Exercise brief — Write out, please, each line from the one containing "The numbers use" to the final line of the data, both included, exactly and without pictures.
+++
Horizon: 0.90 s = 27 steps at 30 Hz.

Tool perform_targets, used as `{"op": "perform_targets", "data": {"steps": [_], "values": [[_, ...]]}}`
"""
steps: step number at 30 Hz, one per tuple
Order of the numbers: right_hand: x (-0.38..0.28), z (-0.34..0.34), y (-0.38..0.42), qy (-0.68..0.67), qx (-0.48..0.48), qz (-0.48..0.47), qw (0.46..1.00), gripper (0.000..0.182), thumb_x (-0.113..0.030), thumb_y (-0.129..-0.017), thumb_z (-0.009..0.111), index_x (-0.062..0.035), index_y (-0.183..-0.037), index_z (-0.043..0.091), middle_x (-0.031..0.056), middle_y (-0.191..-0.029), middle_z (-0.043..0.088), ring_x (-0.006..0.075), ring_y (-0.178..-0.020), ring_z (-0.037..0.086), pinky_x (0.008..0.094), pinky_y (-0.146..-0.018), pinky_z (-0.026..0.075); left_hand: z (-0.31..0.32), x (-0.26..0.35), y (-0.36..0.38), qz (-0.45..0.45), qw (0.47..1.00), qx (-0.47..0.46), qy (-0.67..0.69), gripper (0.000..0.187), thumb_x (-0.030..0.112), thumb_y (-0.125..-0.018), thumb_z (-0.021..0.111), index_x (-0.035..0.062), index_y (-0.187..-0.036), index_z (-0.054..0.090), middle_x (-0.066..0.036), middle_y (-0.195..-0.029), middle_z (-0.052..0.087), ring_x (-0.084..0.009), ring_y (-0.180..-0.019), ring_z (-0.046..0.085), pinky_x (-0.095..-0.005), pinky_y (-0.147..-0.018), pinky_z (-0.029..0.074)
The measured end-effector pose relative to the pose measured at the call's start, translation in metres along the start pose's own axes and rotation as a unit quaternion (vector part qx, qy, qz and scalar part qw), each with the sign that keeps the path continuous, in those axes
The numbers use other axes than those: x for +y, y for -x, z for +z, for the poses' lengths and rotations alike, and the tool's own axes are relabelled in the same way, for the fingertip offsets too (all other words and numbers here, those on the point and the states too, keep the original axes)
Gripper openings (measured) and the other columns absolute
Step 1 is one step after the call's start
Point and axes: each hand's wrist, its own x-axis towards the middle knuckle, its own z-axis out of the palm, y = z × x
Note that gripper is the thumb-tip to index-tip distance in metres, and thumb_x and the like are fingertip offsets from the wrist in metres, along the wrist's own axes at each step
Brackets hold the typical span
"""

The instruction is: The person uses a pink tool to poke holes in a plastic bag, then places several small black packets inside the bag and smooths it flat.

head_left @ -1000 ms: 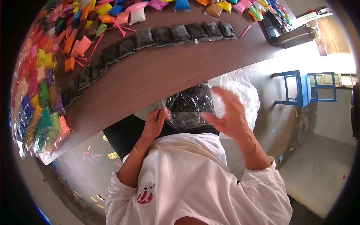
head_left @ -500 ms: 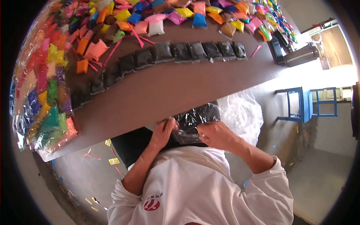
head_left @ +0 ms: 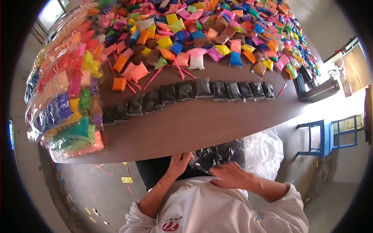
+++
Solution to this task —
The numbers use other axes than those: x for +y, y for -x, z for +z, for the poses' lengths and rotations alike, and the tool's own axes are relabelled in the same way, for the fingertip offsets too (all other words and numbers here, those on the point and the states too, keep the original axes)
Gripper openings (measured) and the other columns absolute
Step 1 is one step after the call's start
Point and axes: each hand's wrist, its own x-axis towards the middle knuckle, its own z-axis out of the palm, y = z × x
Note that gripper is the thumb-tip to index-tip distance in metres, and thumb_x and the like are fingertip offsets from the wrist in metres, along the wrist's own axes at each step
Brackets hold the typical span
"""

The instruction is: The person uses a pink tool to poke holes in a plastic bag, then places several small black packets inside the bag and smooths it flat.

head_left @ -1000 ms: 
head_left @ -500 ms: 
head_left @ +0 ms: 

That completes the response to the exercise.